**Work instruction:**
Go through the data below. Pull out every line that has the word "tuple".

**Source records:**
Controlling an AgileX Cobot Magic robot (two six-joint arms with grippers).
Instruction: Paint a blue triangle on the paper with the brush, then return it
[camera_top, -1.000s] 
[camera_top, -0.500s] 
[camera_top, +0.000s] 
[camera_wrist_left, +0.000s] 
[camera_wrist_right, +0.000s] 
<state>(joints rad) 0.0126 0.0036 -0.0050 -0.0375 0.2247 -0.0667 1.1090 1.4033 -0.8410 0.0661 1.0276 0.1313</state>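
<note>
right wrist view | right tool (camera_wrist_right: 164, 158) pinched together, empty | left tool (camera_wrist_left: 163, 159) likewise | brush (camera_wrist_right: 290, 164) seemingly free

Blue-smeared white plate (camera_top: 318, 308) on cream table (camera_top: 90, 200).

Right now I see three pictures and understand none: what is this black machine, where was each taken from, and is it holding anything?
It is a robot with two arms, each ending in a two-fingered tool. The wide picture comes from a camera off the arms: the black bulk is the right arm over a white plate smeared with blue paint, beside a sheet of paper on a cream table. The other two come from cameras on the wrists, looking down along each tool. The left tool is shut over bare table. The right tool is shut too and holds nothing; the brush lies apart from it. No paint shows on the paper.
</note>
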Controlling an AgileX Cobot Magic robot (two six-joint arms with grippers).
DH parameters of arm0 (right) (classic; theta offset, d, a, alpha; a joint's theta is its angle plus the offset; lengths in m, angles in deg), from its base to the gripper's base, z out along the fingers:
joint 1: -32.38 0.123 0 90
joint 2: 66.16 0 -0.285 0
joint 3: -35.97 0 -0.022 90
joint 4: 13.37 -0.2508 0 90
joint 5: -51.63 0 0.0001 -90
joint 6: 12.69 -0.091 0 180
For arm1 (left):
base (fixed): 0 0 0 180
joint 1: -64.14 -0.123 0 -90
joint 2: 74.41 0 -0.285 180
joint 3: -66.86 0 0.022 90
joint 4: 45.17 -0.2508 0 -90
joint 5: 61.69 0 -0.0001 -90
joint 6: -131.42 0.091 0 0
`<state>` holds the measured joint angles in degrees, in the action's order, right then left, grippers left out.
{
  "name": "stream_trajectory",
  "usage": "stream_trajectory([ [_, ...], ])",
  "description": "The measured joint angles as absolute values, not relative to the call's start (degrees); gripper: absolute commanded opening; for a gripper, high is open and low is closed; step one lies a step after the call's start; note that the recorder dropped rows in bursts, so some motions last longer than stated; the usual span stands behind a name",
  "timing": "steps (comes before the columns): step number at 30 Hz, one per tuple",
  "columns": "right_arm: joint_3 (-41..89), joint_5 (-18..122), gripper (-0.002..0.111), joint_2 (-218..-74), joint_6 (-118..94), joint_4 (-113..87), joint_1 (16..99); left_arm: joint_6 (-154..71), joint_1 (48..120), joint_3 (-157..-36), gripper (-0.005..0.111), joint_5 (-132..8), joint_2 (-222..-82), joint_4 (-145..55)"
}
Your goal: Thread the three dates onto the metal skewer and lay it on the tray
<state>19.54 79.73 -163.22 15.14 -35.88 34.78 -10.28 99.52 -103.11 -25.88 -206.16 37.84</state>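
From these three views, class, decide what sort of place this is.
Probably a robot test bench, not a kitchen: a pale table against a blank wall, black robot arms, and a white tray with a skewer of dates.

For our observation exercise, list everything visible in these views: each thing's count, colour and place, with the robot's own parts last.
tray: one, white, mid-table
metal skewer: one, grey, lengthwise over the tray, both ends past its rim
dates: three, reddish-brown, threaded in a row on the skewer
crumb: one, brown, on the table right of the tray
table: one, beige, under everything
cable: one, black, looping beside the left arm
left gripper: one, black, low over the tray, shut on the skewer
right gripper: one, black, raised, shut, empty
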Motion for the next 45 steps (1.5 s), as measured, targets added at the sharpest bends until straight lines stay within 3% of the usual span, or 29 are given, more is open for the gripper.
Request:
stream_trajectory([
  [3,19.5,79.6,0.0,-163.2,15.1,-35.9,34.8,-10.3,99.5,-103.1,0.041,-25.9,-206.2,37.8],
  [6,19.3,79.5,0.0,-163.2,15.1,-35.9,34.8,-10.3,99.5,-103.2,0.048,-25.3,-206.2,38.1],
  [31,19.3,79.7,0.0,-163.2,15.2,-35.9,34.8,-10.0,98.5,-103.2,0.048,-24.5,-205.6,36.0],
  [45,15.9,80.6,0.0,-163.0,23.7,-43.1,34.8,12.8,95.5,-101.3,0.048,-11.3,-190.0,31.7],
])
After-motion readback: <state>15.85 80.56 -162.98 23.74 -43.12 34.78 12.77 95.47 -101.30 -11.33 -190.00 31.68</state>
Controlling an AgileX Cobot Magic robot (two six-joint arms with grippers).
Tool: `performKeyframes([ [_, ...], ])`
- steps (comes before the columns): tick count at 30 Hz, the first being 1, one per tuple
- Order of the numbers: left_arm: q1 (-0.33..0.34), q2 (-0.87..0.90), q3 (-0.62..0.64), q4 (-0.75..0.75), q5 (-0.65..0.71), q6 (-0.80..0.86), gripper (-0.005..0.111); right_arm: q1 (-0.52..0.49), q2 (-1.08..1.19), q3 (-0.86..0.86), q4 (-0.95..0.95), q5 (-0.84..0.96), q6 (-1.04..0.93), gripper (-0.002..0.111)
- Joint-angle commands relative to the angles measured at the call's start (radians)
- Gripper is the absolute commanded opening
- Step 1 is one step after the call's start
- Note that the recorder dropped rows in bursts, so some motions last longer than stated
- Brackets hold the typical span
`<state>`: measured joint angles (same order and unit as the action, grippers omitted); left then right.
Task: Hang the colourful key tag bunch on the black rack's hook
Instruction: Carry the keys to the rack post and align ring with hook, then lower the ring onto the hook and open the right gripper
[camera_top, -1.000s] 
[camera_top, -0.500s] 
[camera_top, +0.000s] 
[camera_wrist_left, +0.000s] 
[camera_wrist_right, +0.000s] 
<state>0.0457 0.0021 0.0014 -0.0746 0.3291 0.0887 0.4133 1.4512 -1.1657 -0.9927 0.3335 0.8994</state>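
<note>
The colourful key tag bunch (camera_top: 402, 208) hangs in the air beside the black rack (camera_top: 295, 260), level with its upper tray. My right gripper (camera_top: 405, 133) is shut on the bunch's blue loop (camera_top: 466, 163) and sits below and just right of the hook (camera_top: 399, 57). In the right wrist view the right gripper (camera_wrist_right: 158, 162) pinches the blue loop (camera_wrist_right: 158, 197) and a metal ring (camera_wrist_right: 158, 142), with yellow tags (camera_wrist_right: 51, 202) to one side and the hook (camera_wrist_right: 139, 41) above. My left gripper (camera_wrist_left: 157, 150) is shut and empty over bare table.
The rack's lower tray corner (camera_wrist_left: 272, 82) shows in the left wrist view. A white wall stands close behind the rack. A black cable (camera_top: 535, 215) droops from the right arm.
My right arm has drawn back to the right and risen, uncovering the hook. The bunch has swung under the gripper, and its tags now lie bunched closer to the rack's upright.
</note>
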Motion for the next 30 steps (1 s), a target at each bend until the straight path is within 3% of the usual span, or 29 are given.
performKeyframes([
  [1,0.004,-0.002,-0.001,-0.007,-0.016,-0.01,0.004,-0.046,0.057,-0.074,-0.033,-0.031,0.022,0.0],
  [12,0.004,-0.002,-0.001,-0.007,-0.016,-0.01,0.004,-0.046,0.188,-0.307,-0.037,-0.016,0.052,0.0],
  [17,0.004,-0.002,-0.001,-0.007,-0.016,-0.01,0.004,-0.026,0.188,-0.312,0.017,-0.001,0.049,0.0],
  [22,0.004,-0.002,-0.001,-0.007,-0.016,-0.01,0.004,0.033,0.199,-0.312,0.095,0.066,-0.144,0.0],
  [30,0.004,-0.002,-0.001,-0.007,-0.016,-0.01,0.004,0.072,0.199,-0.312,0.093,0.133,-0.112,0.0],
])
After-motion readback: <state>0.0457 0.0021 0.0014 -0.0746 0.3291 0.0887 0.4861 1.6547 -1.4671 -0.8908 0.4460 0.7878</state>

**Exercise result:**
  "timing": "steps (comes before the columns): step number at 30 Hz, one per tuple",
- steps (comes before the columns): tick count at 30 Hz, the first being 1, one per tuple

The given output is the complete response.